My lack of traditional preconceived notions, coupled with this rule of contextualization, set me free from the potential error of tradition. The Bible clarifies the proper use of tradition; we honor tradition until it causes one to violate God’s word (Matthew 15:3, 2 Thessalonian 3:6). Also, I am an Independent Baptist, a reality for which I make no apology. But as an outsider coming late to the discipline of Bible Study, I am often bewildered by suggestions made from tradition. Rather than allow the word of God to speak plainly, traditional teaching adopted large scale from the words of popular preachers or commentaries overshadow scriptural adherence.
This leads to the premise of this essay, identifying the twelfth Apostle among the twelve. The traditional answer points to the Apostle Paul. But, my curiosity comes into play here; I struggle to understand how that can be the dominant teaching.

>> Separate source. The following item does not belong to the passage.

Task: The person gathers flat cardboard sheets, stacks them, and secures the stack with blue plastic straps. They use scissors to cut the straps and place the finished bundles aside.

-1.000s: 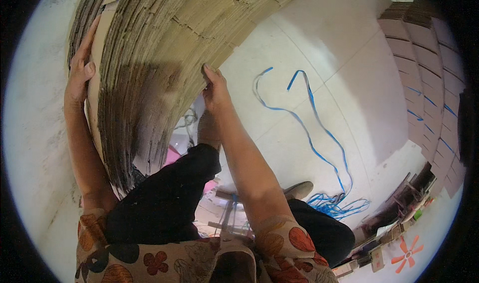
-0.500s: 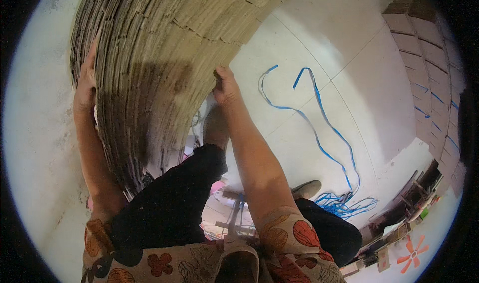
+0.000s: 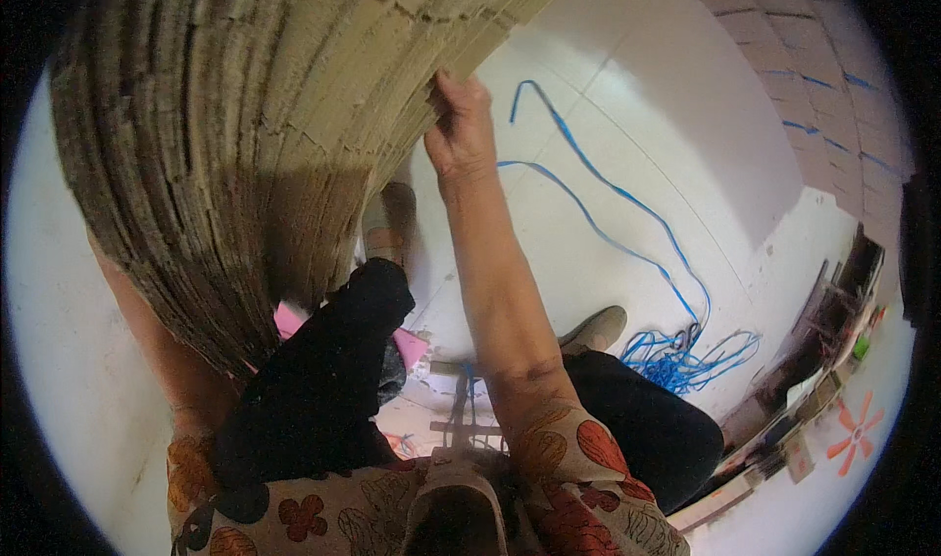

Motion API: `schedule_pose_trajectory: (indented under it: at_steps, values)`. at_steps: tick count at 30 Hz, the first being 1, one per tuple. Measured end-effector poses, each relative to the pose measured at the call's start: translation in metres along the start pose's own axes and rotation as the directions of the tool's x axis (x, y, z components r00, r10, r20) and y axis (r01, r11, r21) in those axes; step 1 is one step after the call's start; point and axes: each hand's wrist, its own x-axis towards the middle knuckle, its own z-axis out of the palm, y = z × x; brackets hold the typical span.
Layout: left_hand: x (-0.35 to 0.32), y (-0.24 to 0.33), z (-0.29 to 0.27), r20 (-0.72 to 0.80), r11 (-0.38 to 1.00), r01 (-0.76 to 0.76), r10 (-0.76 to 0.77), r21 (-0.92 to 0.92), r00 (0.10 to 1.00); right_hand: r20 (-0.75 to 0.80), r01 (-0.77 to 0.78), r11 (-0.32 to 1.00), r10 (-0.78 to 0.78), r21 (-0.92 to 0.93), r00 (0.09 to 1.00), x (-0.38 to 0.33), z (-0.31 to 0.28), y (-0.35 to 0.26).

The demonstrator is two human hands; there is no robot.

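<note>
A tall, thick stack of flattened cardboard (image 3: pixel 323 95) fills the upper left and leans over my bent leg. Its packed brown edges face me. My right hand (image 3: pixel 465 125) is closed on the stack's right edge, thumb upward. Along the far left, my left forearm (image 3: pixel 147 311) reaches up behind the stack, which hides that hand and its fingers. The stack's lower end comes down beside my dark trouser leg (image 3: pixel 319 379).
Blue strapping (image 3: pixel 627 193) trails over the pale floor to a tangled heap (image 3: pixel 676 360) by my shoe (image 3: pixel 595 328). Strapped cardboard stacks (image 3: pixel 833 95) stand at the upper right. A shelf with odds and ends (image 3: pixel 814 379) and an orange fan blade (image 3: pixel 855 433) are at lower right.
The stack has swung left and nearer to me, and now covers my left hand, which showed at its side before. My right hand has moved up with the stack's edge. The view has shifted.
</note>
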Motion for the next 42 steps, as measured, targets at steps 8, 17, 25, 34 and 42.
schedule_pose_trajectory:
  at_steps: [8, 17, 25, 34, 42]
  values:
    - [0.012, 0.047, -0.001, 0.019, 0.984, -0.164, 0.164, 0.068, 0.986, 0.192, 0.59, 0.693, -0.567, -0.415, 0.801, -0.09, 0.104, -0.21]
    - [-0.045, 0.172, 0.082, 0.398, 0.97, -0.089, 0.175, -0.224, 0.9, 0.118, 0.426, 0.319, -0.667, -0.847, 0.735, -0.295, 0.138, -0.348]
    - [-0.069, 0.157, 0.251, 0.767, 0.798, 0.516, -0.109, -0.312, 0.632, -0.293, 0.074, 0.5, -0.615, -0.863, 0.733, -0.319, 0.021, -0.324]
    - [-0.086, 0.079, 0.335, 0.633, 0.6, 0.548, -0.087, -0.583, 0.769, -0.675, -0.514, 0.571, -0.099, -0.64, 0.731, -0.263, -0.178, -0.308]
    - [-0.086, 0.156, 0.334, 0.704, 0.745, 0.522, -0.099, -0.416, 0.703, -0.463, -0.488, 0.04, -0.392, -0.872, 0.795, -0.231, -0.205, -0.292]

Therefore, I aim to respectfully create a scriptural thought process that assists in answering this question from my perspective. But first, I would like to tell the reader what I tell my Bible School students: if I teach something different and it causes division, then it’s all wrong. Or the recipient used it the wrong way. Truth can divide, but I have no divisive desires, only a hunger for truthful adherence.

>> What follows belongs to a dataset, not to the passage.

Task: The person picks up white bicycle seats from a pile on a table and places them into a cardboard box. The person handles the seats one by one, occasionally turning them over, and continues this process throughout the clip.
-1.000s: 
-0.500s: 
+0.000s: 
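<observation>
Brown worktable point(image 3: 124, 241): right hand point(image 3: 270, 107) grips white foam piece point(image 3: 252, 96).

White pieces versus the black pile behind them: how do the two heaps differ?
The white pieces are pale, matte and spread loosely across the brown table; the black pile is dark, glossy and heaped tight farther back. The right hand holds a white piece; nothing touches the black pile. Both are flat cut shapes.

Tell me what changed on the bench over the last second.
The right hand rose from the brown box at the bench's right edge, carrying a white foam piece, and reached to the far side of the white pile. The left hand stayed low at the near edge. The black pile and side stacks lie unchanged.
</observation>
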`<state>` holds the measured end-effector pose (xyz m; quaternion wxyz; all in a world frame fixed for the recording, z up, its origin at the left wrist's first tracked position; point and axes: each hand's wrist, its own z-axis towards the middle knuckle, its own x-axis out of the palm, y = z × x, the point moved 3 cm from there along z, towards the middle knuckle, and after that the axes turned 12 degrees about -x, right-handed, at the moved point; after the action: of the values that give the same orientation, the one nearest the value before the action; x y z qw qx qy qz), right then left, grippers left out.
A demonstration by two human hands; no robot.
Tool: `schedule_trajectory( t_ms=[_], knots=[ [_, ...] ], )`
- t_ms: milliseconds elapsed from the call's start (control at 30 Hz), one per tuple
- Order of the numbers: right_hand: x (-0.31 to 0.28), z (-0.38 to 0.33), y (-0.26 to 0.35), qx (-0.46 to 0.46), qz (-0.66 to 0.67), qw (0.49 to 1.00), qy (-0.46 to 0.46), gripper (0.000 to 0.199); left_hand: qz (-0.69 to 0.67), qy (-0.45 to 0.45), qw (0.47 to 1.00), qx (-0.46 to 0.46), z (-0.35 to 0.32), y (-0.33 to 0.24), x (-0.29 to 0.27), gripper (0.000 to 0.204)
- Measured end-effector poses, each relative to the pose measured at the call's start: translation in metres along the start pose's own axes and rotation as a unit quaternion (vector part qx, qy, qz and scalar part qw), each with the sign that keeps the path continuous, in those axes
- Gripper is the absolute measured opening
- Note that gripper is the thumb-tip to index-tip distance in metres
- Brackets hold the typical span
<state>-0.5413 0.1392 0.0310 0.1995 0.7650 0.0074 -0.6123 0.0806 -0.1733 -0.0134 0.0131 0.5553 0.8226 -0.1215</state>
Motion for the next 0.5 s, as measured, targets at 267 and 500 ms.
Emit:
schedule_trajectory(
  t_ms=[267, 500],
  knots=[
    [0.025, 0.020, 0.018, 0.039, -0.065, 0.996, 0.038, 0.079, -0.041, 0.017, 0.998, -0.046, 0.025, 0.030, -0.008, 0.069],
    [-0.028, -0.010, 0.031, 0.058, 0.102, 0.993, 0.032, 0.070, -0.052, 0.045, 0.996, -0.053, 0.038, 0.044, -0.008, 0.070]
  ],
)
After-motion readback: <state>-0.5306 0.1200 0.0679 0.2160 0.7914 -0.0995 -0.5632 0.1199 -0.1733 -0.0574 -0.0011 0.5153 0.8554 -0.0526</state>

I first go to the Apostle Peter in Acts Chapter 1 to answer this question. Peter refers to several Old Testament passages to illustrate his point: Judas was numbered among us; he killed himself and needs to be replaced. “For he was numbered with us, and had obtained part of this ministry.” (Acts 1:17). From the last few chapters of the Four Gospels, we learn that the twelve became the eleven. Judas was an apostle according to the testimonies of Jesus Christ and the Apostle Peter. Notably, one of the Twelve, specially chosen, to lay the foundation of New Testament Christianity. Judas betrayed the Lord, and he hung himself. Thus Peter stood in the midst and began the process of replacing Judas.
Peter continues: “For it is written in the book of Psalms, Let his habitation be desolate, and let no man dwell therein: and his bishoprick let another take.” (Acts 1:20). I fail to see how we can disconnect this from the twelve? They search not for an irrelevant low-level Apostle; but for a direct replacement making the eleven, twelve again.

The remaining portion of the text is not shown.